**Your assignment:** Only one stretch of the data should be retyped: the lines from the line containing "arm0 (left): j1" through the line containing "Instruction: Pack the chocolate". Keep pictures out of it.

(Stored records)
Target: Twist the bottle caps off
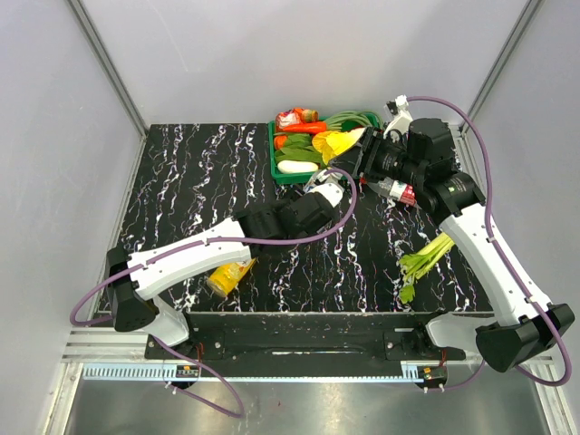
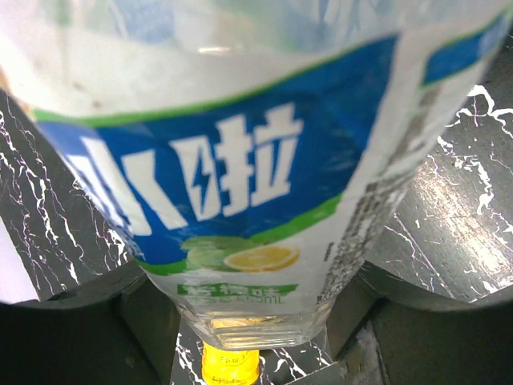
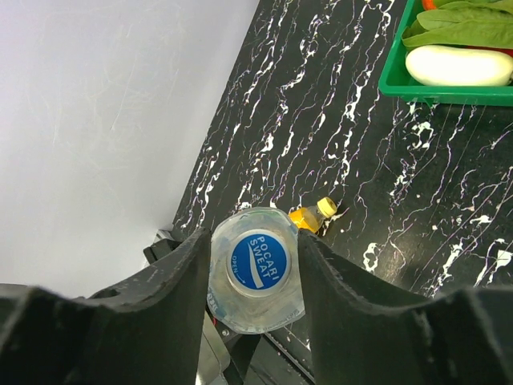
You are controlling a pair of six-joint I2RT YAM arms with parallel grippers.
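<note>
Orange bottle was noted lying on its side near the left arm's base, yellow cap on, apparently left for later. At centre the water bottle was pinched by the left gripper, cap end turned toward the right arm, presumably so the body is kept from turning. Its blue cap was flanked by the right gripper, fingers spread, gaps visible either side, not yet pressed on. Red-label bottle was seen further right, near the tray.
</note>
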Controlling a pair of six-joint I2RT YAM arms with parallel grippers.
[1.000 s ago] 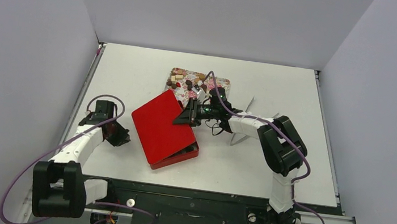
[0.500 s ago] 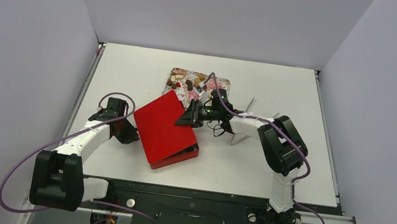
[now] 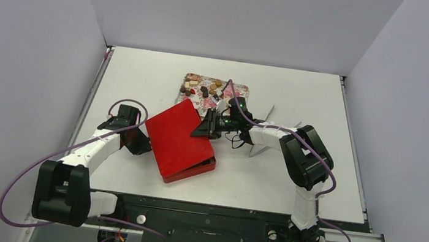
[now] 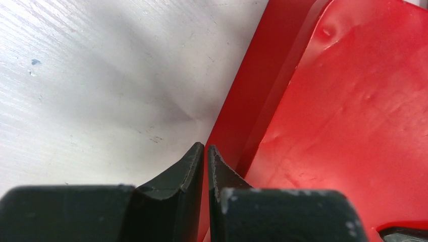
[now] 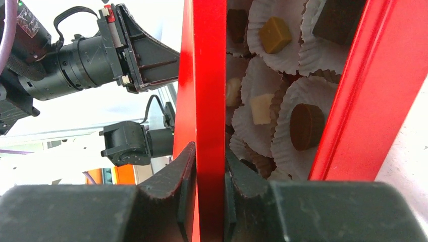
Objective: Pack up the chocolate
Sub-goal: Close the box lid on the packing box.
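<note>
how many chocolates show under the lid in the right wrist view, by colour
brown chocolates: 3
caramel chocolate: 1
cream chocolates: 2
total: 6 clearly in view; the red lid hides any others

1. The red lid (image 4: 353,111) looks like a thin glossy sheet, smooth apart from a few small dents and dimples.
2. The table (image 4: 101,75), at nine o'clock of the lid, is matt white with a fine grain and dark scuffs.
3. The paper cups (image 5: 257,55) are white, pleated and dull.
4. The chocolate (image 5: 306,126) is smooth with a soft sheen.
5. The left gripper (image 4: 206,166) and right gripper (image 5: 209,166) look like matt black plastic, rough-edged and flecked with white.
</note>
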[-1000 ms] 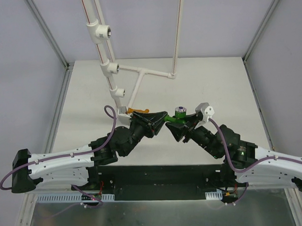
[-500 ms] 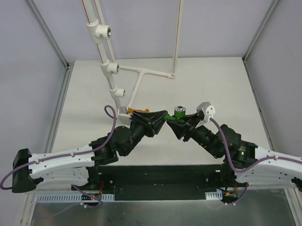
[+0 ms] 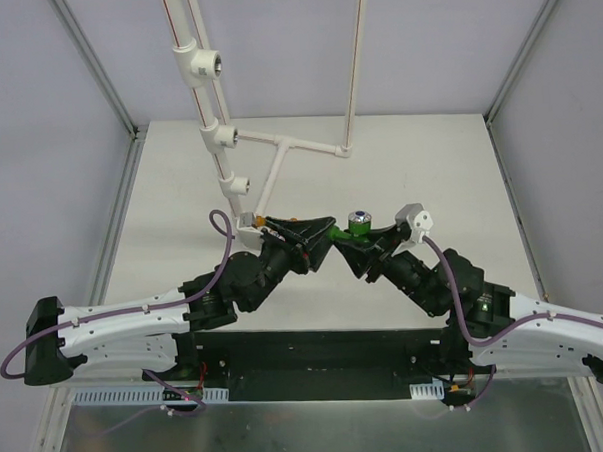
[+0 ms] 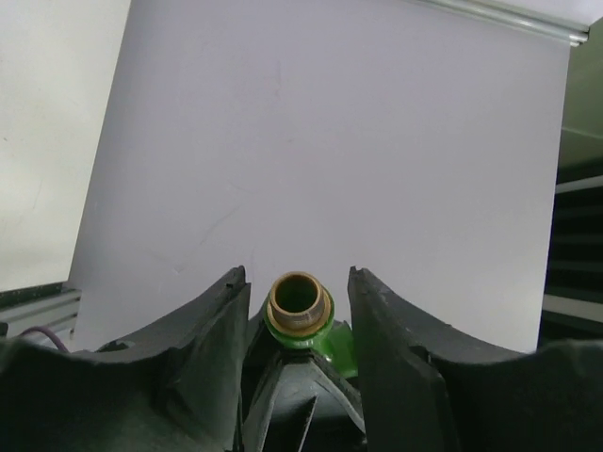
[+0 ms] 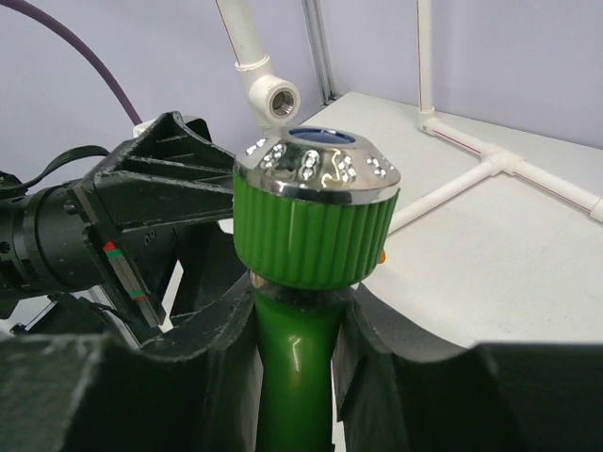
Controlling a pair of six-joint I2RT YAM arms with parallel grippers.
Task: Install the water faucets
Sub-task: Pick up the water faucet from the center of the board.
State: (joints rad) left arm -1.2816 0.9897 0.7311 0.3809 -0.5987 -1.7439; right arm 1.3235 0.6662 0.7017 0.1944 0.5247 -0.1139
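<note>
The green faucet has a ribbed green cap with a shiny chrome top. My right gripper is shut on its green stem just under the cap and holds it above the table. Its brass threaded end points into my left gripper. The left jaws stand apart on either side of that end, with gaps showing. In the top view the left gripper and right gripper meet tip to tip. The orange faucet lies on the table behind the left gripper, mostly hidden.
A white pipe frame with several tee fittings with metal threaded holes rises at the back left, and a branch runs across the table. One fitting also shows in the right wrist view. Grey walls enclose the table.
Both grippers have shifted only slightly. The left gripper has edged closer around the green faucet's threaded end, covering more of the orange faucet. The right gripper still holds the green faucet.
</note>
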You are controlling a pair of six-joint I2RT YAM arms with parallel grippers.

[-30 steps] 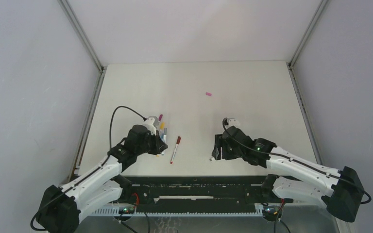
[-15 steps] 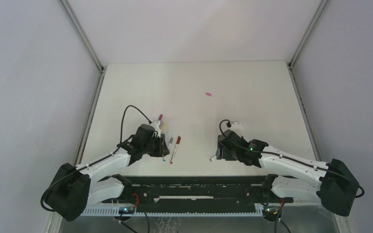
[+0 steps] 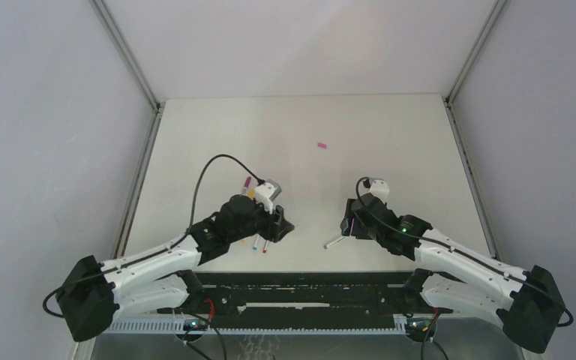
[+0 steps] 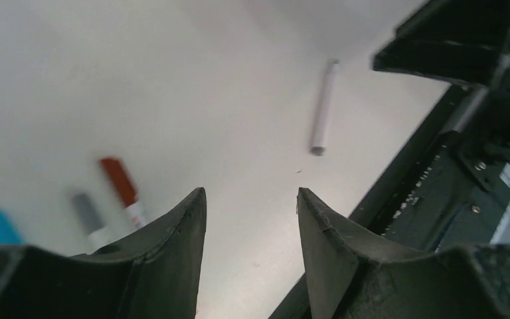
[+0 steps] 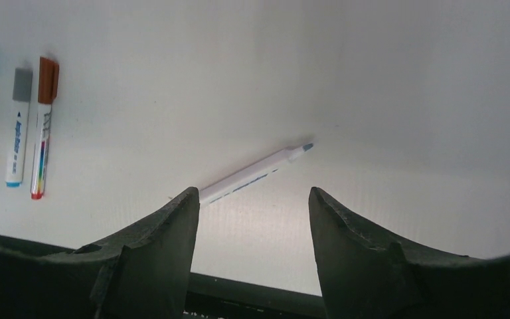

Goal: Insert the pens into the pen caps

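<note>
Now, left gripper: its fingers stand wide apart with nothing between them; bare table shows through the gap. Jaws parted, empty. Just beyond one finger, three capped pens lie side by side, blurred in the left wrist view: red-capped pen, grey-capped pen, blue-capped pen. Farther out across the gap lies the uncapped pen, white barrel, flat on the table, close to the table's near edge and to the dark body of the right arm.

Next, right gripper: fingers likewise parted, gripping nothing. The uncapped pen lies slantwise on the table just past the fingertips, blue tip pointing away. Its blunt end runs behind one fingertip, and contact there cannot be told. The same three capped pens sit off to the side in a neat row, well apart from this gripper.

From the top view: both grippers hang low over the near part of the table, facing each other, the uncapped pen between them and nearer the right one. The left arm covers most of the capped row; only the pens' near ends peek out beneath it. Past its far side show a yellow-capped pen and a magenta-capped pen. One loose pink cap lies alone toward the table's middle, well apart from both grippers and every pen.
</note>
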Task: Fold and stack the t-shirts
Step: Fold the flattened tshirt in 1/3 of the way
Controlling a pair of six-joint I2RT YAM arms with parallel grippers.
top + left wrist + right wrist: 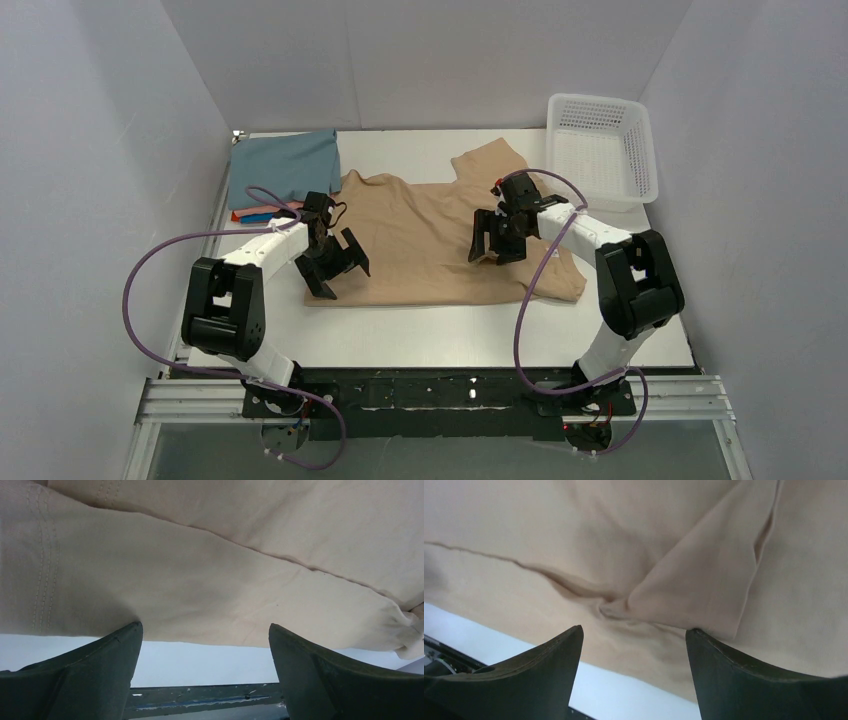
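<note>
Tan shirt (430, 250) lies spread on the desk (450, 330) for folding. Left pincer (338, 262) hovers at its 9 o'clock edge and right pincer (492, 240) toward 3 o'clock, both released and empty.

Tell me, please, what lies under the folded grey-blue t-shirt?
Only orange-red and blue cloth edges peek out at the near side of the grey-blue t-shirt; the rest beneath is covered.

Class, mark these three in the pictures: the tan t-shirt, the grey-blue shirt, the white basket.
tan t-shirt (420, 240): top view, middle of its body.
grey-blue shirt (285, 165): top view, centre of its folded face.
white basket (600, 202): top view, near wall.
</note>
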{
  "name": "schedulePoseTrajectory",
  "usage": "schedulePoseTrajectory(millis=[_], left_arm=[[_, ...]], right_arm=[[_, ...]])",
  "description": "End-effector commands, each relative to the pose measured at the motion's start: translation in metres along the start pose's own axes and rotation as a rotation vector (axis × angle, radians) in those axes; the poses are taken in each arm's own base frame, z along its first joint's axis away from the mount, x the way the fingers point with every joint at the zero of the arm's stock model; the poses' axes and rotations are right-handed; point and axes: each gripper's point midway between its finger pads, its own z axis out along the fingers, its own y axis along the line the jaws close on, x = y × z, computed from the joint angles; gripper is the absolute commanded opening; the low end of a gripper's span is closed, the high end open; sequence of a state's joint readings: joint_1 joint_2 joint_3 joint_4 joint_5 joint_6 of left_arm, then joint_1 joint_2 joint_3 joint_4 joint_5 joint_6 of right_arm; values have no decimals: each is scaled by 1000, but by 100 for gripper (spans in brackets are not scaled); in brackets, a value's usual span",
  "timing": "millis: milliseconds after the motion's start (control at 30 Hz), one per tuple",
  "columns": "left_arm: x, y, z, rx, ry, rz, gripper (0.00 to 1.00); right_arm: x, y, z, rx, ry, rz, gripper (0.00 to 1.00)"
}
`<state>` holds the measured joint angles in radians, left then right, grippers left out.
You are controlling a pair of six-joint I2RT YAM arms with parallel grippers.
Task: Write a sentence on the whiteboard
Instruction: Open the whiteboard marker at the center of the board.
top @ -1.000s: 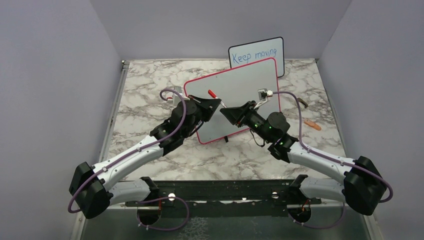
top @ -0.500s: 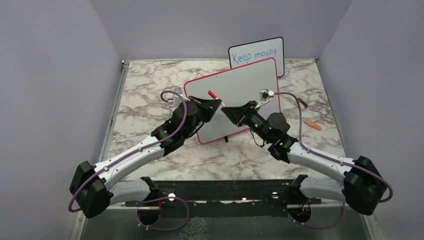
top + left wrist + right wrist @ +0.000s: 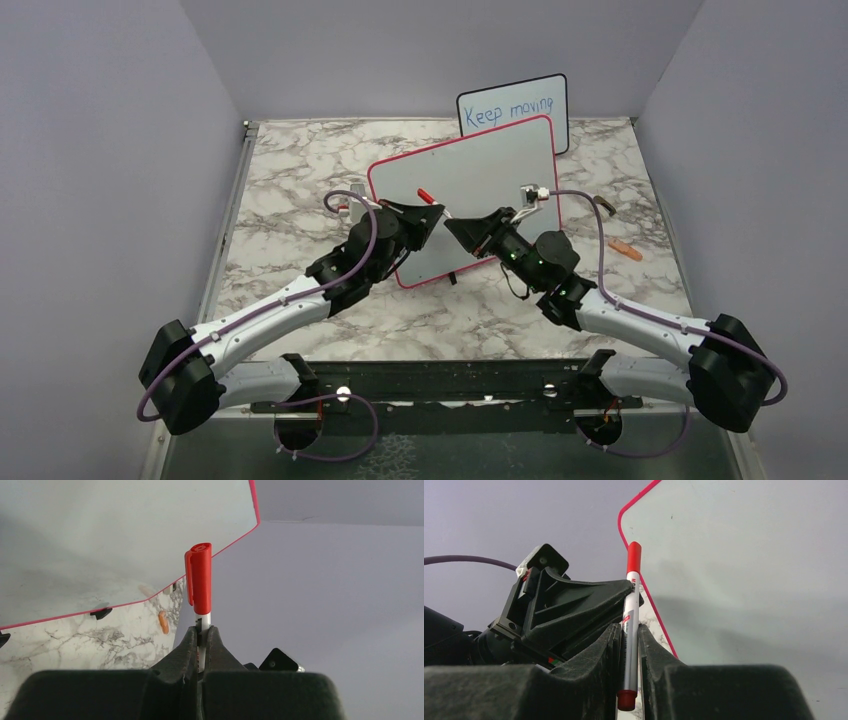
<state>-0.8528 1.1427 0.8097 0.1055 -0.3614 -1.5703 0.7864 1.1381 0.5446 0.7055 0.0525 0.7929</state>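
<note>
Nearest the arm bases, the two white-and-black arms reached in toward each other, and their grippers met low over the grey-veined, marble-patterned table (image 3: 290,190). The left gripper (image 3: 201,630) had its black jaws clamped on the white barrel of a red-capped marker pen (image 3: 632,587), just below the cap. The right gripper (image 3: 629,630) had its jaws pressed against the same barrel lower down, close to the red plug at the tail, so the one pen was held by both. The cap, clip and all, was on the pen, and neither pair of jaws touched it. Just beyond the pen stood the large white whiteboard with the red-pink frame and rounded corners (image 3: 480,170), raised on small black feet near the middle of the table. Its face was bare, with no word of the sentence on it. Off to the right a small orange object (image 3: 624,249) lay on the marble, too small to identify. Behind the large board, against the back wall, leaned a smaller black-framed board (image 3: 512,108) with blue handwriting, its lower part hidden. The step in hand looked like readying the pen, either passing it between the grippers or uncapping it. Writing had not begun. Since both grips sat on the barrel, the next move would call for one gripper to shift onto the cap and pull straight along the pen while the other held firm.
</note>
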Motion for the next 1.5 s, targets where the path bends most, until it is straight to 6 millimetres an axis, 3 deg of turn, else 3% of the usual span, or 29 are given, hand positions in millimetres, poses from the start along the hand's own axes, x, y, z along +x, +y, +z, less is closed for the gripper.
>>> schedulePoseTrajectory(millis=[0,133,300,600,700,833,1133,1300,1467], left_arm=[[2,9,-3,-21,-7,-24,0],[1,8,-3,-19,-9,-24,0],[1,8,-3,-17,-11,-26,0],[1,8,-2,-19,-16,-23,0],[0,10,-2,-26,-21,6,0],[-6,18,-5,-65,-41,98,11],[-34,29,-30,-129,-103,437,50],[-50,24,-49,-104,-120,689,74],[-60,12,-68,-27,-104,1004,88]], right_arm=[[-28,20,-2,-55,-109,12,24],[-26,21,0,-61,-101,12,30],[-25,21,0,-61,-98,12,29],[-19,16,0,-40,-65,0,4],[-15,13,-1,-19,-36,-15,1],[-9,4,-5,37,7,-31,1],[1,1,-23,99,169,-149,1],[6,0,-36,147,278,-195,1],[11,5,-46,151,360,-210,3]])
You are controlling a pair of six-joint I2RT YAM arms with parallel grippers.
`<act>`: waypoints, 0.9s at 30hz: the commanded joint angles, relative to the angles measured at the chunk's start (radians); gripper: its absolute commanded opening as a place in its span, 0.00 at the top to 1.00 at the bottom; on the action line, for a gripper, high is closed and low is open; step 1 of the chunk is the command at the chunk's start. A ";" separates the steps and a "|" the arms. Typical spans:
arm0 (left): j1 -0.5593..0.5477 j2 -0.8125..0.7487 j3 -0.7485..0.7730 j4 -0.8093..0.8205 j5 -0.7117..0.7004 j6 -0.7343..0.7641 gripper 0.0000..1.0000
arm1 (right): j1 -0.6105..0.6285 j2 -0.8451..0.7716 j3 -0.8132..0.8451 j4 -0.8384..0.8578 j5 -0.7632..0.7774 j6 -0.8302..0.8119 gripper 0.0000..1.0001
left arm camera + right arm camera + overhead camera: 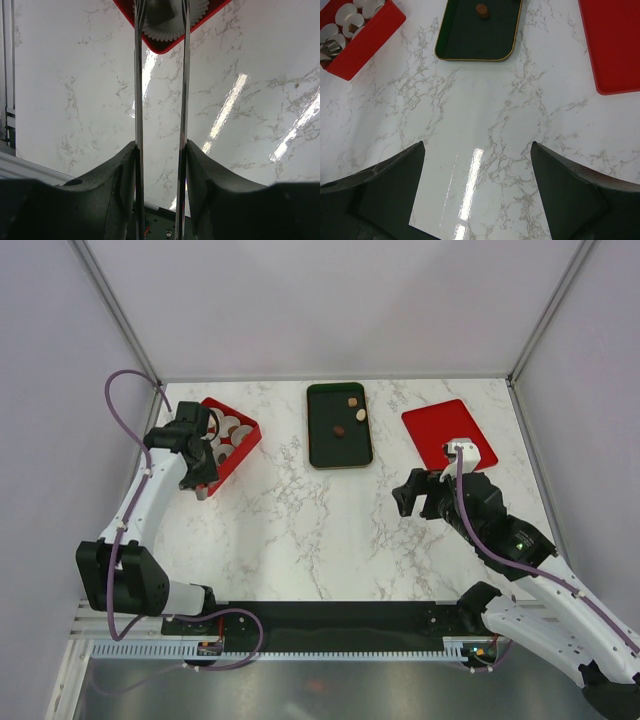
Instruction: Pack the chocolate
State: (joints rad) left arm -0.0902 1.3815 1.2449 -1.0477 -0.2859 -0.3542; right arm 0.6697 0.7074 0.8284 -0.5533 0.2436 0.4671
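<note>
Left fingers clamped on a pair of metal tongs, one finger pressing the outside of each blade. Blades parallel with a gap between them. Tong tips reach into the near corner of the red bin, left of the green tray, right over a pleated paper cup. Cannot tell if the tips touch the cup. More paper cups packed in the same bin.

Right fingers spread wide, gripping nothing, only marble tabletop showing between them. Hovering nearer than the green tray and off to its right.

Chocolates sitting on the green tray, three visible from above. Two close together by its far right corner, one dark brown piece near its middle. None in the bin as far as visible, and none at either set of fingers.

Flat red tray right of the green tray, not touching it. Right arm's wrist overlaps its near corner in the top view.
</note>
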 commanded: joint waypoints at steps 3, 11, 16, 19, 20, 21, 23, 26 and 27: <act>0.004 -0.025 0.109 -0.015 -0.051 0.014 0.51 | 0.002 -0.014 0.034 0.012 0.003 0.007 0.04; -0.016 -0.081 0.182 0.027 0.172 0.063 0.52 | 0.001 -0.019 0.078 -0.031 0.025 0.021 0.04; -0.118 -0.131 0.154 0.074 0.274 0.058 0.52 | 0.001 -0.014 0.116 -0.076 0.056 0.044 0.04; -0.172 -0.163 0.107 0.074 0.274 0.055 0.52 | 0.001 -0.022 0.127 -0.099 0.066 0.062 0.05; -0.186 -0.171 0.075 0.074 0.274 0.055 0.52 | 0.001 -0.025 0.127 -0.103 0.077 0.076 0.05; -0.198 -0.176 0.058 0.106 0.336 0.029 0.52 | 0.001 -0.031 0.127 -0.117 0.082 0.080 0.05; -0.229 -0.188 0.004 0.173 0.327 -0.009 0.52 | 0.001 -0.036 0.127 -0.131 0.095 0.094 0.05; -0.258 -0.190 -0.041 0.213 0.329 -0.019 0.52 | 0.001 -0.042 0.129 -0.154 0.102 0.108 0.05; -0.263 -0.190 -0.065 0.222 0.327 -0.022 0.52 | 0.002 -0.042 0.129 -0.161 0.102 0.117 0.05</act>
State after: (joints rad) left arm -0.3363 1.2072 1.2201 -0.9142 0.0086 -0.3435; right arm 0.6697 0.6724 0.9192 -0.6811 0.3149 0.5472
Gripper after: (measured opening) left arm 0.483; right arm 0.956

**Problem solution:**
arm0 (left): j1 -0.5593..0.5477 j2 -0.8125..0.7487 j3 -0.7485..0.7730 j4 -0.8093..0.8205 j5 -0.7117..0.7004 j6 -0.7343..0.7641 gripper 0.0000..1.0000
arm1 (right): j1 -0.6105..0.6285 j2 -0.8451..0.7716 j3 -0.8132..0.8451 j4 -0.8384..0.8578 j5 -0.7632..0.7774 j6 -0.8302..0.8119 gripper 0.0000..1.0001
left arm camera + right arm camera + overhead camera: 
Instruction: Pack the chocolate

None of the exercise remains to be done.